In addition, when the degree of parallelism is assigned to the
respective correspondences that have not yet been assigned with
degree of parallelism, with respect to the correspondences
including the same word or word string in either of Japanese or
English, the degree of parallelism of the existing correspondences
is set higher than that of the expanded correspondences.
[0135] For example, the degree of parallelism of the existing
correspondences existing in the Japanese-English bilingual
dictionary 3.7 or the English-Japanese bilingual dictionary 3.8 is
made as 1, and the degree of parallelism of the expanded
correspondences is set to 0.8.
[0136] FIG. 20 shows an example of the expanded dictionary
generated by the dictionary expansion processing. Here,
"kounyuusuru/buy" and "kounyuusuru/obtain" are expanded
correspondences, and 0.8 is assigned as the respective values of
degree of parallelism. On the other hand, for the existing
correspondences such as "kounyuusuru/purchase", 1 is assigned as
the value of the degree of parallelism.
[0137] The subsequent processing is the same as that in the above
described second embodiment, and the detailed description thereof
will be omitted.
[0138] FIG. 21 shows the result of the dependency structure
alignment in the third embodiment. Even if there is no
correspondence of "buy" and "kounyuusuru" in the bilingual
dictionary with degree of parallelism 3.6, the Japanese-English
bilingual dictionary 3.7, and the English-Japanese bilingual
dictionary 3.8, "buy" and "kounyuusuru" are aligned by using the
expanded dictionary.
[0139] By the third embodiment, the same effect as that of the
above described second embodiment can be also exerted. Further, in
addition to this, the following effects can be exerted.

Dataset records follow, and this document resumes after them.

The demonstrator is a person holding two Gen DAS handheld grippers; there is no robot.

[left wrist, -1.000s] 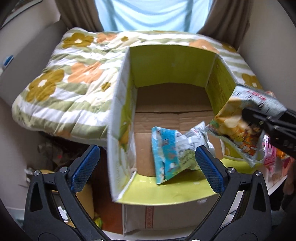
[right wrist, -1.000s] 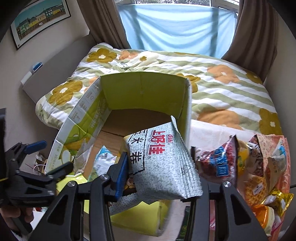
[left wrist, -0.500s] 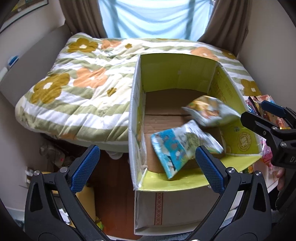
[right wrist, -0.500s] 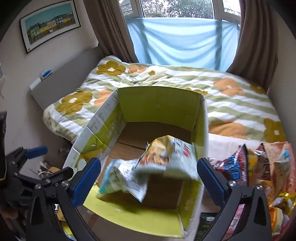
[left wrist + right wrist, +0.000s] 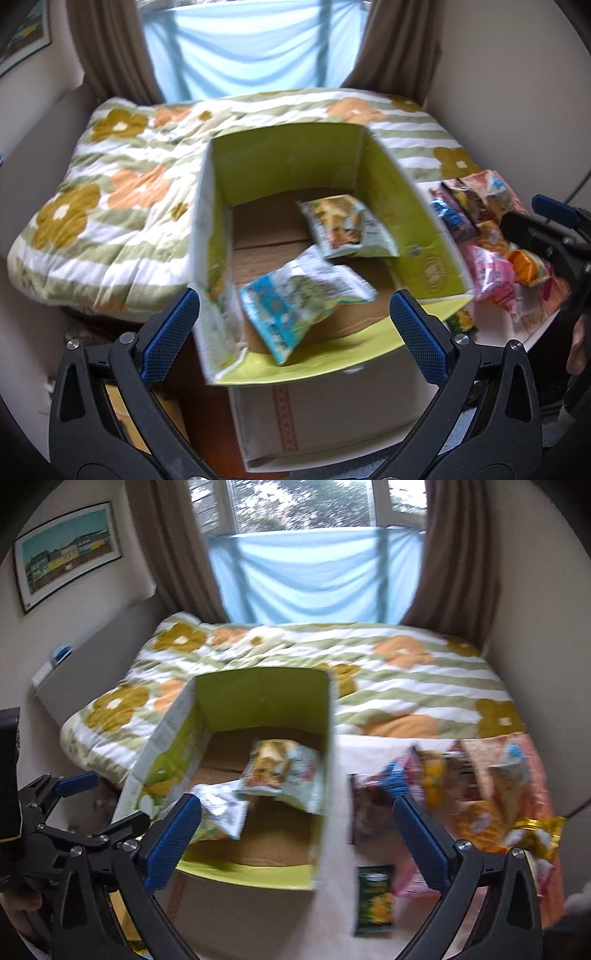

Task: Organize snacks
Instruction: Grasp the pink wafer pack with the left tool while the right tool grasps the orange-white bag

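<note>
An open cardboard box (image 5: 428,254) with green flaps stands against the bed; it also shows in the right wrist view (image 5: 258,694). Two snack bags lie inside: a blue-and-silver one (image 5: 295,306) at the front and a pale one with yellow chips (image 5: 343,225) behind it, seen too in the right wrist view (image 5: 284,771). A pile of snack bags (image 5: 491,243) lies on the white table right of the box (image 5: 480,786). My left gripper (image 5: 293,328) is open and empty before the box. My right gripper (image 5: 297,834) is open and empty, above the box's right wall.
A flowered quilt (image 5: 122,192) covers the bed behind and left of the box. A dark green packet (image 5: 375,901) lies on the table (image 5: 365,749) near the front. Brown curtains and a window are at the back, walls on both sides.
The right gripper opened and dropped the pale chip bag into the box, where it now lies behind the blue bag. Both grippers have pulled back and up.
</note>
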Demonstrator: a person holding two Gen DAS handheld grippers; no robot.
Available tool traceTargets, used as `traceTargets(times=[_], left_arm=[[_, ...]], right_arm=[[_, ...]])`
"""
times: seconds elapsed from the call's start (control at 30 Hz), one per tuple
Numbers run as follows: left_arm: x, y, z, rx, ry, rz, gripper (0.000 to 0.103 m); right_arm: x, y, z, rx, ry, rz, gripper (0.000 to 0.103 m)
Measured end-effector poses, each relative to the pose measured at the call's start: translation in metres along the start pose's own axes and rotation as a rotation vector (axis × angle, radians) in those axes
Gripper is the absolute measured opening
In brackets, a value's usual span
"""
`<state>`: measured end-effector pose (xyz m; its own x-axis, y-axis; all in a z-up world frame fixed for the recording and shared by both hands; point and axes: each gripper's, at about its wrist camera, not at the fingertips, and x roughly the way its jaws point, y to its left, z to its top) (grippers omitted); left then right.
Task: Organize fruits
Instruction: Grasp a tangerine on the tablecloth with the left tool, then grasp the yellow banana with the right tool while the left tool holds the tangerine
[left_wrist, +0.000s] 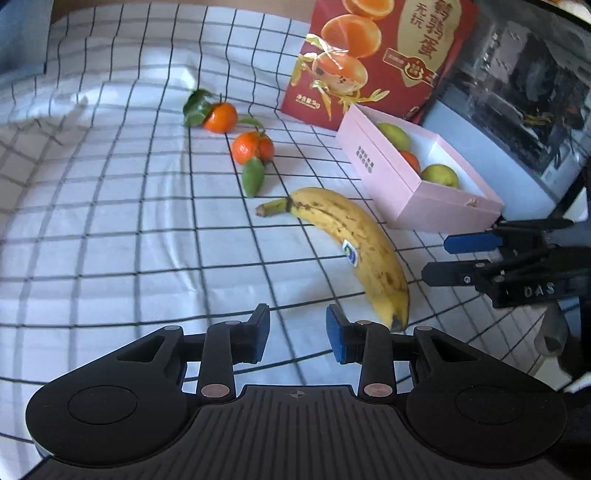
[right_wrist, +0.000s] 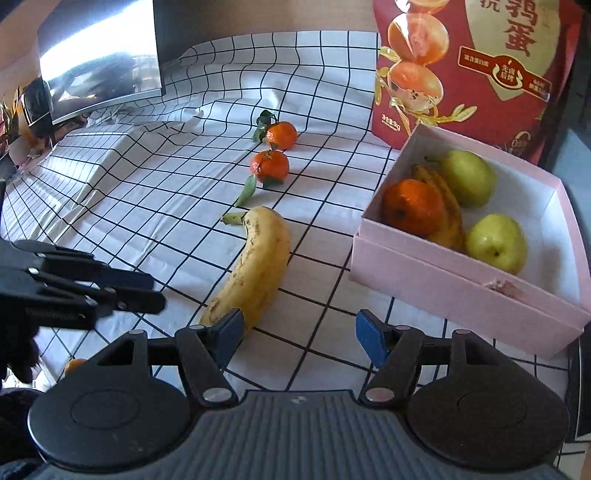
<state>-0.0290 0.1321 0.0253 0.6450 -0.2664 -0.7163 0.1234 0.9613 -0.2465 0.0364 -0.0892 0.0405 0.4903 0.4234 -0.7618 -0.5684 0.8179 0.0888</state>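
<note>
A spotted yellow banana (left_wrist: 351, 240) (right_wrist: 255, 266) lies on the checked cloth. Two tangerines with leaves (left_wrist: 220, 117) (left_wrist: 253, 147) lie beyond it, also in the right wrist view (right_wrist: 281, 135) (right_wrist: 269, 166). A pink box (left_wrist: 410, 192) (right_wrist: 461, 291) holds two green pears (right_wrist: 469, 177) (right_wrist: 496, 242), a tangerine (right_wrist: 413, 206) and a small banana (right_wrist: 445, 214). My left gripper (left_wrist: 297, 338) is open and empty, just left of the banana's near tip. My right gripper (right_wrist: 299, 338) is open and empty, with its left pad by the banana's near tip.
A red printed bag (left_wrist: 384, 55) (right_wrist: 469, 70) stands behind the box. A shiny dark appliance (left_wrist: 517, 103) sits to the right, and a monitor (right_wrist: 99, 55) at the back left. The cloth (left_wrist: 110, 221) is wrinkled on the left.
</note>
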Motion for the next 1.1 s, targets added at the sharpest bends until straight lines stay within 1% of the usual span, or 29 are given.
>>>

[0140] In the third embodiment, by performing expansion of the
dictionary, the dependency structures that can be aligned by the
bilingual dictionary are increased and the accuracy of alignment
can be improved.
[0141] Generally, there are various wordings as a translated word
of a certain word. However, in the bilingual dictionary used in
machine translation etc., not all translated words are registered,
and only representative words having certain meanings are
registered (for example, there is sometimes a case where, as the
translated word of "buy", both "kau" and "kounyuusuru" are not
registered but either one is registered). Therefore, in the case
where such bilingual dictionary is used as a key for the alignment
of the dependency structure, the lacking of the registered words in
the bilingual dictionary becomes a significant problem, however, by
the constitution of the third embodiment, this problem can be
solved.
[0142] Note that, in rare cases, the bilingual dictionary generated
by expansion does not have suitable correspondences. For example,
the case is as follows.
[0143] rikai
suru.fwdarw.understand.fwdarw.wakaru.fwdarw.find=>rikaisur-
u/find?
[0144] In such case, there is a possibility that incorrect
alignment may be performed by the bilingual dictionary generated by
expansion. In response to this, in the constitution of the third
embodiment, the degree of parallelism of the bilingual dictionary
generated by expansion is made lower than that of the
correspondences directly registered in the dictionary, and thereby,
the adverse effect by the dictionary expansion can be avoided.
[0145] (4) The Fourth Embodiment
[0146] Next, the fourth embodiment of the invention will be
described by referring to the drawings.
[0147] The fourth embodiment is characterized by utilizing the
technological idea of the above described first to third
embodiments for the generation of the pattern dictionary of the
pattern-based type machine translation system.
[0148] FIG. 22 is a block diagram showing the functional
constitution of the dependency structural alignment system (machine
translation pattern generation system) 4 as the fourth
embodiment.
[0149] In FIG. 22, the machine translation pattern generation
system 4 of the fourth embodiment has an input/output unit 4.1, a
translation processing unit 4.2, a target language dependency
analysis unit 4.3, a dependency structure matching processing unit
4.4, a dictionary expansion processing unit 4.5, a Japanese-English
bilingual dictionary 4.6, and an English-Japanese bilingual
dictionary 4.7.
[0150] The input/output unit 4.1 is constituted by an input
processing unit 4.12 for inputting a bilingual text (original and
translation) and an output processing unit 4.11 for outputting the
generated pattern dictionary.
[0151] The translation processing unit 4.2 is generally used for
translation, however, here, used for acquiring the dependency
structures of the original. As the translation processing unit 4.2,
for example, "translation processing unit" disclosed in Publication
of Japanese Patent Application No. 2002-41512 can be applied.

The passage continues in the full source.